Nazarian Rosalynn M, Van Cott Elizabeth M, Zembowicz Artur, Duncan Lyn M
Department of Pathology and Dermatopathology Unit, Harvard Medical School and Massachusetts General Hospital, Boston, Massachusetts 02114, USA.
J Am Acad Dermatol. 2009 Aug;61(2):325-32. doi: 10.1016/j.jaad.2008.12.039.

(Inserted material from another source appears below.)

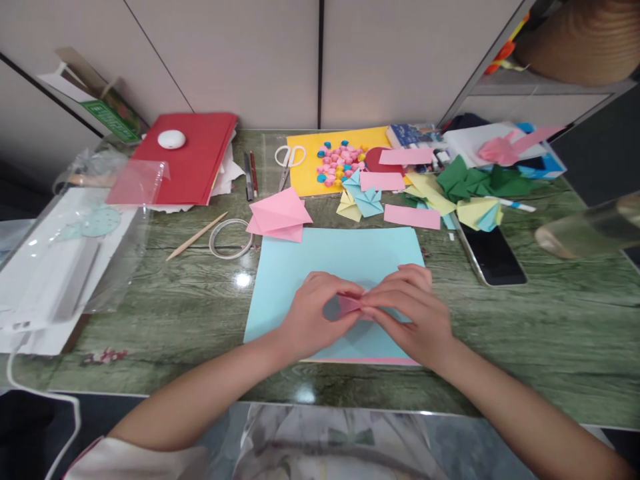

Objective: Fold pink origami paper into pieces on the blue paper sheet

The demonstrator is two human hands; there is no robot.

Warfarin-induced skin necrosis is a rare complication of anticoagulant therapy with a high associated morbidity and mortality requiring immediate drug cessation. Cutaneous findings include petechiae that progress to ecchymoses and hemorrhagic bullae. Characteristic dermatopathological findings are diffuse dermal microthrombi with endothelial cell damage and red cell extravasation with progression to full-thickness coagulative necrosis. The lesions of warfarin-induced skin necrosis may be difficult to differentiate from mimickers, but skin biopsy in conjunction with careful consideration of the clinical history, including time of onset, cutaneous distribution of the lesions, and laboratory findings, are essential for prompt diagnosis and patient treatment. Herein, we review the clinical and histologic features helpful for differentiating warfarin-induced skin necrosis and report a case illustrative of the diagnostic difficulty that may at times be encountered in clinical practice.
华法林诱导的皮肤坏死是抗凝治疗的一种罕见并发症,具有较高的发病率和死亡率,需要立即停药。皮肤表现包括瘀点,可发展为瘀斑和出血性大疱。特征性的皮肤病理表现为弥漫性真皮微血栓形成,伴有内皮细胞损伤和红细胞外渗,进而发展为全层凝固性坏死。华法林诱导的皮肤坏死病变可能难以与相似病症相鉴别,但结合仔细考虑临床病史(包括发病时间、病变的皮肤分布和实验室检查结果)进行皮肤活检,对于及时诊断和患者治疗至关重要。在此,我们回顾有助于鉴别华法林诱导的皮肤坏死的临床和组织学特征,并报告一例说明临床实践中有时可能遇到的诊断困难的病例。